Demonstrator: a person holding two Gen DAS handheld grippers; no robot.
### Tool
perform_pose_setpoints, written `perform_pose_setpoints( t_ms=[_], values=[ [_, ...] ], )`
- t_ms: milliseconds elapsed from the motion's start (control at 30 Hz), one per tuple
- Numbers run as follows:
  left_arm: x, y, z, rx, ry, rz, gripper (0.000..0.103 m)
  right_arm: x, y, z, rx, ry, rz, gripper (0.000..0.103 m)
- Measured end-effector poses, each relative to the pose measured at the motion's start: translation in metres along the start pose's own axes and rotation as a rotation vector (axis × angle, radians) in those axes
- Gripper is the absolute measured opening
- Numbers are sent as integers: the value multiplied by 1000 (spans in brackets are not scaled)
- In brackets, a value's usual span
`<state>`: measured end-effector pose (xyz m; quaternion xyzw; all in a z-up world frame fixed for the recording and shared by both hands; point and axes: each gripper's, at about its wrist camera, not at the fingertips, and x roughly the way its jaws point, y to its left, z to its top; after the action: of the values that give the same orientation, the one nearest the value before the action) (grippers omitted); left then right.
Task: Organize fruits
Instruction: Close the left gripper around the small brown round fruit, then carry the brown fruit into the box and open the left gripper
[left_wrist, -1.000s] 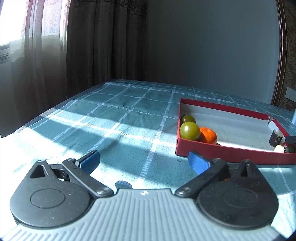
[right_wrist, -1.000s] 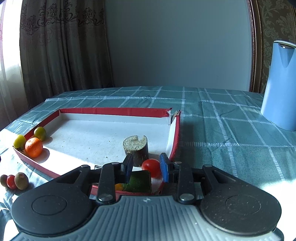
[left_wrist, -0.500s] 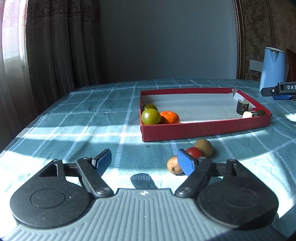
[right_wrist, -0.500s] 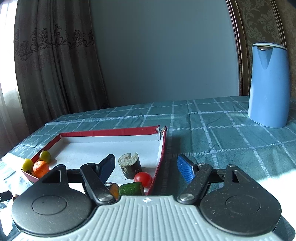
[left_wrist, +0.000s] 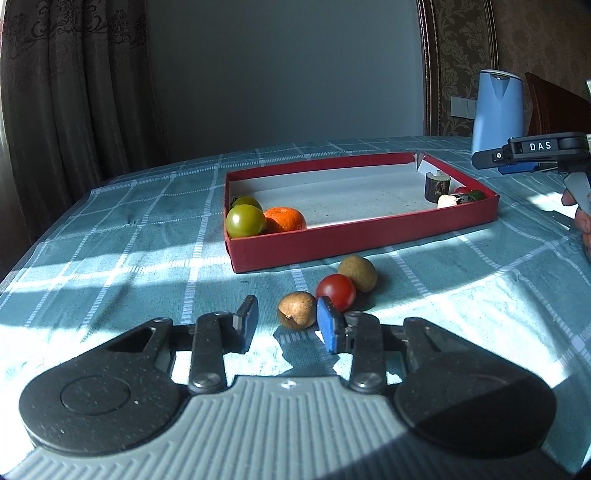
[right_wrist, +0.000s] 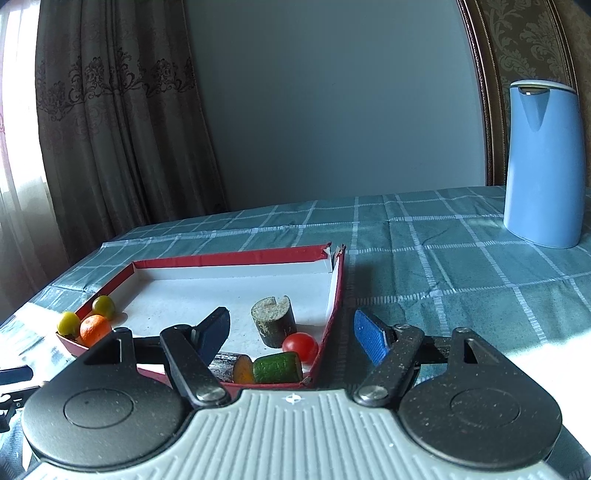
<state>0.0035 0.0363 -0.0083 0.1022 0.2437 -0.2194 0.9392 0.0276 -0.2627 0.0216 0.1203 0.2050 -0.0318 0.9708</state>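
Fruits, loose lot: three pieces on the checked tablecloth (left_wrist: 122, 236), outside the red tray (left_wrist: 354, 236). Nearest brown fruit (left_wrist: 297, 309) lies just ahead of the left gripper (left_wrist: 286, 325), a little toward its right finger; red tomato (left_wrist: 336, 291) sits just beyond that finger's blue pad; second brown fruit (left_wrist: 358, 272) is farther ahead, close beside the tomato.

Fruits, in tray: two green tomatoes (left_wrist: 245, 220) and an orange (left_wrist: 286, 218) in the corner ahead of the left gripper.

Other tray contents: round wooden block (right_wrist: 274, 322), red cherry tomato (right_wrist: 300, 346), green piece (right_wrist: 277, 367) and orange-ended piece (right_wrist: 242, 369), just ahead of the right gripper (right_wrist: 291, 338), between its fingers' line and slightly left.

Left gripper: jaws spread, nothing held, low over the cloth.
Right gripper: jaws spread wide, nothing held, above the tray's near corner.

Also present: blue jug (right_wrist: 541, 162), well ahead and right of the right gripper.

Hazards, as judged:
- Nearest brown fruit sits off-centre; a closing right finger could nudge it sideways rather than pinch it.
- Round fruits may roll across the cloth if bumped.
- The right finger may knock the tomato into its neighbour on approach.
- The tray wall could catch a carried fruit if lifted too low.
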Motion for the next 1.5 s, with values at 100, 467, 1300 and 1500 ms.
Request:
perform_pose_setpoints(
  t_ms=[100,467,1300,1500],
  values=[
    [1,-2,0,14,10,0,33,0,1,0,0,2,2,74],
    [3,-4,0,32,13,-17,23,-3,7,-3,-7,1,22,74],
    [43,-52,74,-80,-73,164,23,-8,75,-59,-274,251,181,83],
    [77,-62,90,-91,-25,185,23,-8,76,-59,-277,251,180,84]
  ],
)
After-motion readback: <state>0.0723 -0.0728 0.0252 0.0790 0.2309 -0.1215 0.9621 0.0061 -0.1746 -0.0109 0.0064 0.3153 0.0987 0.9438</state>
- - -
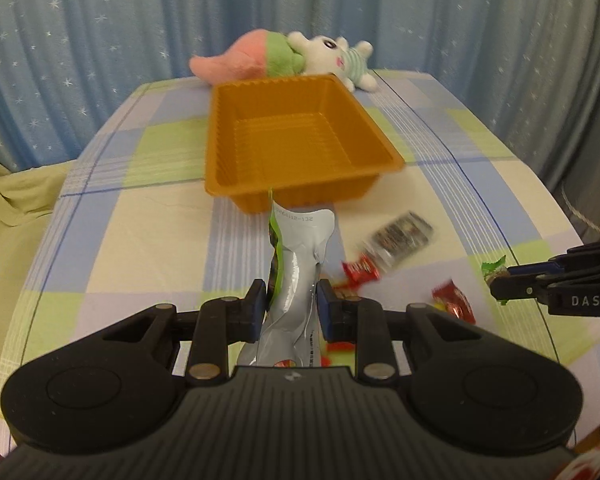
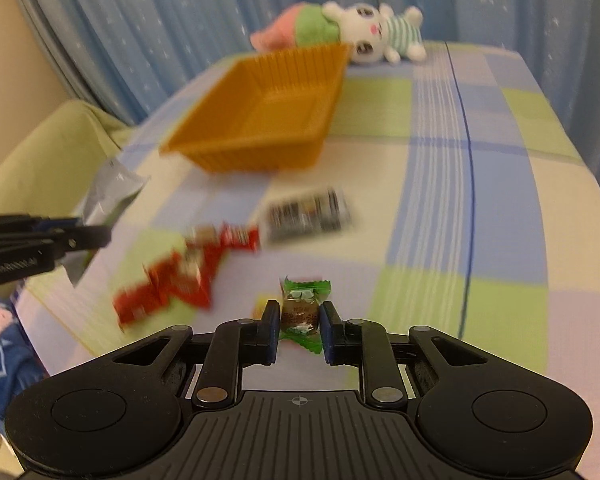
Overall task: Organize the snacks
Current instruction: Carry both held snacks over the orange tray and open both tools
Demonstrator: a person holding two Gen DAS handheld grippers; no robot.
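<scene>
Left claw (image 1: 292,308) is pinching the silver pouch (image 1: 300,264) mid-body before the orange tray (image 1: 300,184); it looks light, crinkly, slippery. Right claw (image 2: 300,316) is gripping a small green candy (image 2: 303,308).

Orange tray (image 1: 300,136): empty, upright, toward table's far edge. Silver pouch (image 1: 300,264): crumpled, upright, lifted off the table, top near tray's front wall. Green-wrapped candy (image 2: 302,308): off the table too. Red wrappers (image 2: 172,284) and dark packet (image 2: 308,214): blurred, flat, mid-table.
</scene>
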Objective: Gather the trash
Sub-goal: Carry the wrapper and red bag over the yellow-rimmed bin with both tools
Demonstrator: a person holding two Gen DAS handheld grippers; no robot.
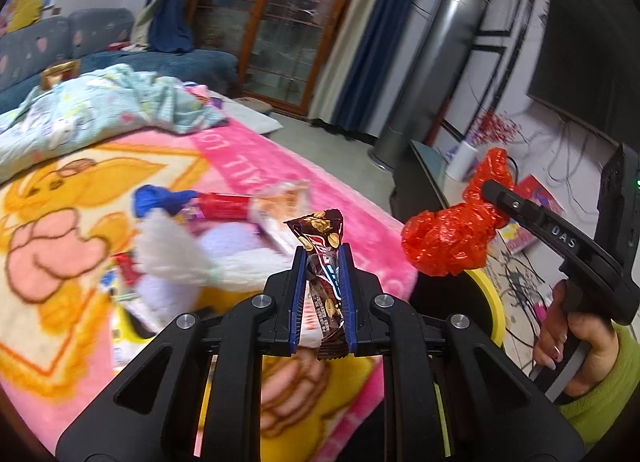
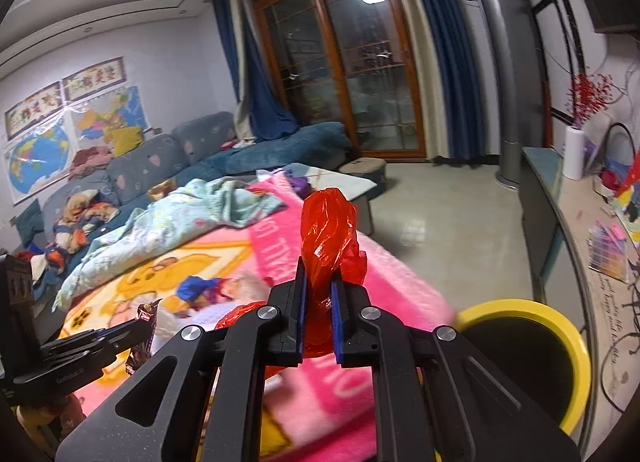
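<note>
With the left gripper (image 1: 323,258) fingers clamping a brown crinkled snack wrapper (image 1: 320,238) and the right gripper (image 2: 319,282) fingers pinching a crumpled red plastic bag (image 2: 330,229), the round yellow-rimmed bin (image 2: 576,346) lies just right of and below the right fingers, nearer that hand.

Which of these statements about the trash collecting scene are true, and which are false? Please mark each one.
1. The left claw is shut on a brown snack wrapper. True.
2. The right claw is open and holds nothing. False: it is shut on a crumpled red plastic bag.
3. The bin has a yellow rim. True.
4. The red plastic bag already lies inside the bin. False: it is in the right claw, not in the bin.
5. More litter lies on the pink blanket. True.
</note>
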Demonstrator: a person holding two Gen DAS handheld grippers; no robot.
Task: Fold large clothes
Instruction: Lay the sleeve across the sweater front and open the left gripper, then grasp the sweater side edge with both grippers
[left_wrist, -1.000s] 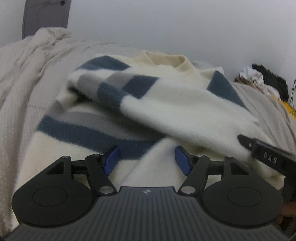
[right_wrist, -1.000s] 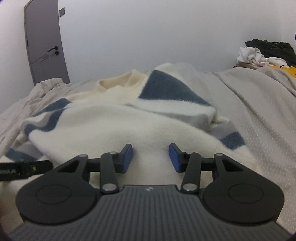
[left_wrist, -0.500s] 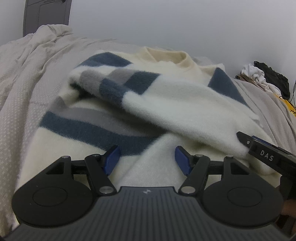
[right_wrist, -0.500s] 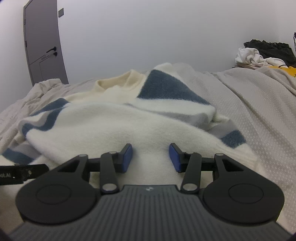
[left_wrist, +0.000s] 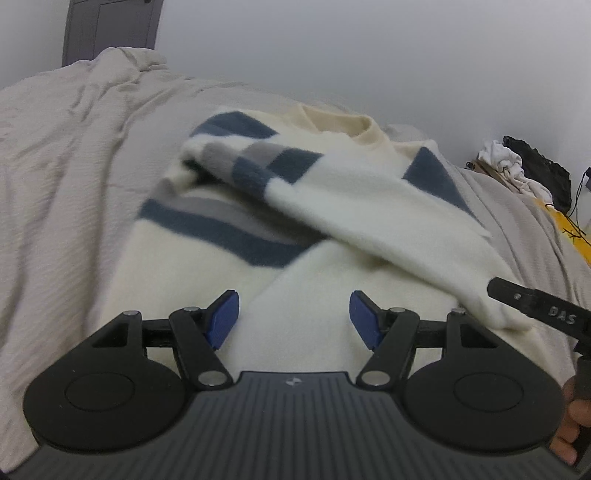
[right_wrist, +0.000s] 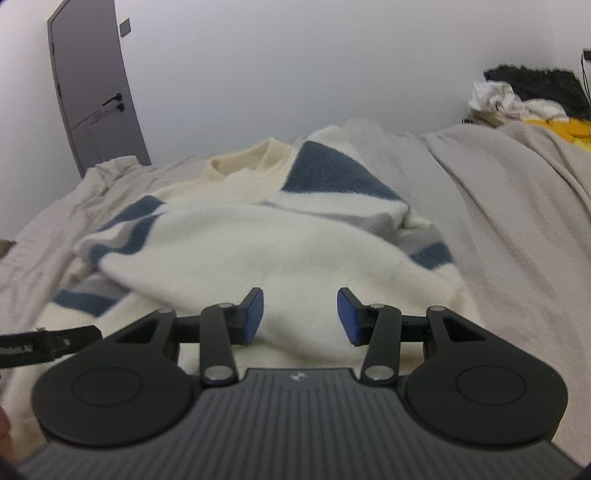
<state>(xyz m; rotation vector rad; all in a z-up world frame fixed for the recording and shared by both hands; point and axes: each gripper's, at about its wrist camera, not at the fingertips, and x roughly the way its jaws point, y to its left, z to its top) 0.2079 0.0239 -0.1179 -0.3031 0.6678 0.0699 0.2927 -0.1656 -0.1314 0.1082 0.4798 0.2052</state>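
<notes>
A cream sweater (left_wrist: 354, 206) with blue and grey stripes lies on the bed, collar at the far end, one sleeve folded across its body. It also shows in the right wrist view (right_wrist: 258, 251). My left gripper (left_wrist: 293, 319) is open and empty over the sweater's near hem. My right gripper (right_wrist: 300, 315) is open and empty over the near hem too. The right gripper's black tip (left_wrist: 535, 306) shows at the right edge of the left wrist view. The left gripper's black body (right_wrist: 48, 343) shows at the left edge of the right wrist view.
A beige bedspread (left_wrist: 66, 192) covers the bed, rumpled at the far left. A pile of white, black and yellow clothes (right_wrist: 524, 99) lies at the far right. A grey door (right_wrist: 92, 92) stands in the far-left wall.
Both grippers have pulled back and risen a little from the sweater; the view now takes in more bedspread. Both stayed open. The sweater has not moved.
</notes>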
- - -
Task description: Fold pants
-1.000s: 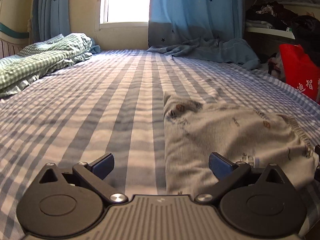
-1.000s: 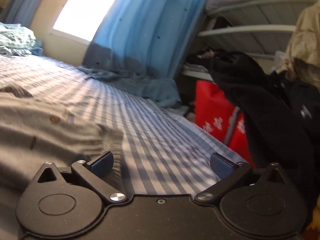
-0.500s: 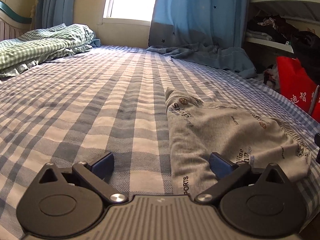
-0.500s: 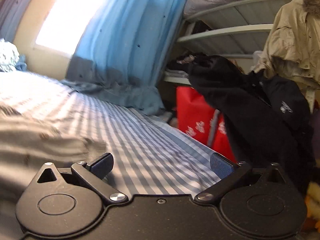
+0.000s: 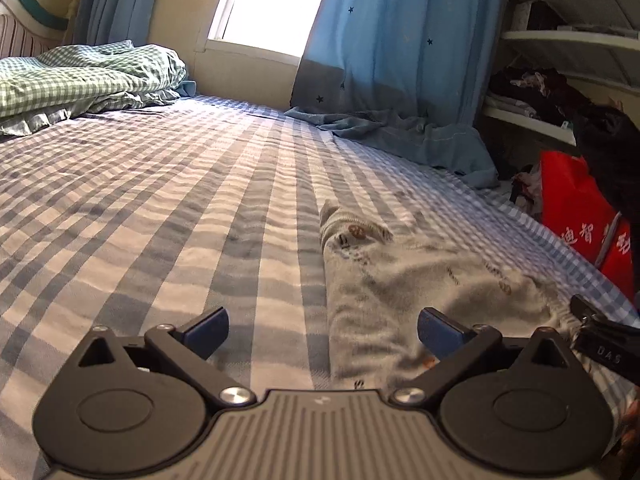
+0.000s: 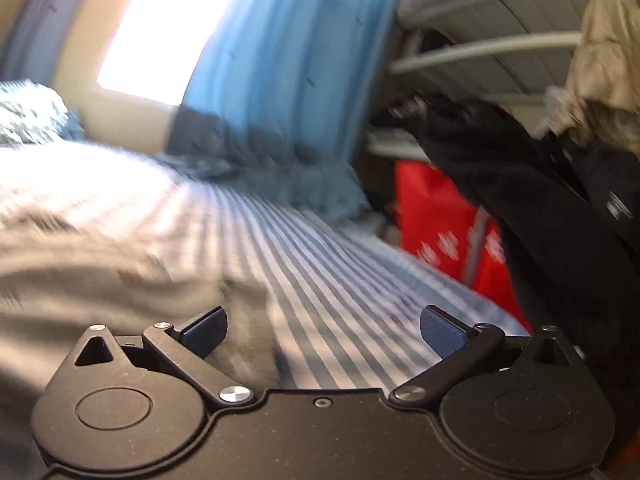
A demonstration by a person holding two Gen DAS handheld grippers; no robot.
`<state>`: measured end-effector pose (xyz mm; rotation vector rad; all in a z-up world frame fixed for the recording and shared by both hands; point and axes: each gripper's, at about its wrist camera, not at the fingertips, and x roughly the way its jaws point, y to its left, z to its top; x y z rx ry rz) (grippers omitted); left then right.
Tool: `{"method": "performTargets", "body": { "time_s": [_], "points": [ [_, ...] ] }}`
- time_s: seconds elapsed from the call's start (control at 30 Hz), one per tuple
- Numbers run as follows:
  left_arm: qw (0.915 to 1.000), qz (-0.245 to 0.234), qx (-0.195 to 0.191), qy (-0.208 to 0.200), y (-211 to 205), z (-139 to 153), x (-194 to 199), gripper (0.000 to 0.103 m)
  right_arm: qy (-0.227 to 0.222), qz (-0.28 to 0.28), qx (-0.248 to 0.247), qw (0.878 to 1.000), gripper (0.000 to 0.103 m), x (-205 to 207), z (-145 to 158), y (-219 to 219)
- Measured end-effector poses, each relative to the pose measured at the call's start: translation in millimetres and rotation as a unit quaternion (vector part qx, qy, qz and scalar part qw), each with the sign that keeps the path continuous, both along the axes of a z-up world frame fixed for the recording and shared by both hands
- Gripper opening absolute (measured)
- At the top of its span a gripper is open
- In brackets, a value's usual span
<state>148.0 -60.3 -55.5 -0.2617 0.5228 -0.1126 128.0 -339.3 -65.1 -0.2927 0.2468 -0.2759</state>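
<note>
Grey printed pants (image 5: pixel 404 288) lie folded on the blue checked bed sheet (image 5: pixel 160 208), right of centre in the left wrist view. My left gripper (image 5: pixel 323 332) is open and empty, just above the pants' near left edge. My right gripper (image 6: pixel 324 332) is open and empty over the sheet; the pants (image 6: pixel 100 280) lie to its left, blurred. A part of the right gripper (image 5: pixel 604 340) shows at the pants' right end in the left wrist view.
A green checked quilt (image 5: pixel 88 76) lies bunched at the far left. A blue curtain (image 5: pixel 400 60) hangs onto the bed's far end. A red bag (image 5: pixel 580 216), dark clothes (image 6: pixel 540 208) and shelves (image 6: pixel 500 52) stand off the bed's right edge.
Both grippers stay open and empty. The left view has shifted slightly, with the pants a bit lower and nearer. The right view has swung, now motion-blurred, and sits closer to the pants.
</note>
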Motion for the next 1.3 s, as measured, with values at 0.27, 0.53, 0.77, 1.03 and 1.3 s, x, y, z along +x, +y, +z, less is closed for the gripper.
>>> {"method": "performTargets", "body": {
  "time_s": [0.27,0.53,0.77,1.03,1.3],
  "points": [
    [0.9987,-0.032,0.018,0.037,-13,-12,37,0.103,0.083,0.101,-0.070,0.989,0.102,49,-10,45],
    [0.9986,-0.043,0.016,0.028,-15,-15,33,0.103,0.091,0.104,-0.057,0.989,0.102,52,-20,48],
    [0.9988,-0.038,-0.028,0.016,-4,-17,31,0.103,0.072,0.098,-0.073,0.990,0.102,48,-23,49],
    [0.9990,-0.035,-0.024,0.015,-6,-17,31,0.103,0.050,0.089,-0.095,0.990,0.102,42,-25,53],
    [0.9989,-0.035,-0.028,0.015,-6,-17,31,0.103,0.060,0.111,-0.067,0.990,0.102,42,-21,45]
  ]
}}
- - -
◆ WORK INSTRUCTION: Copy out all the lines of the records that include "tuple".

◆ EXERCISE ANSWER:
- t_ms: milliseconds elapsed from the motion's start (control at 30 Hz), one per tuple
- time_s: seconds elapsed from the call's start (control at 30 Hz), one per tuple

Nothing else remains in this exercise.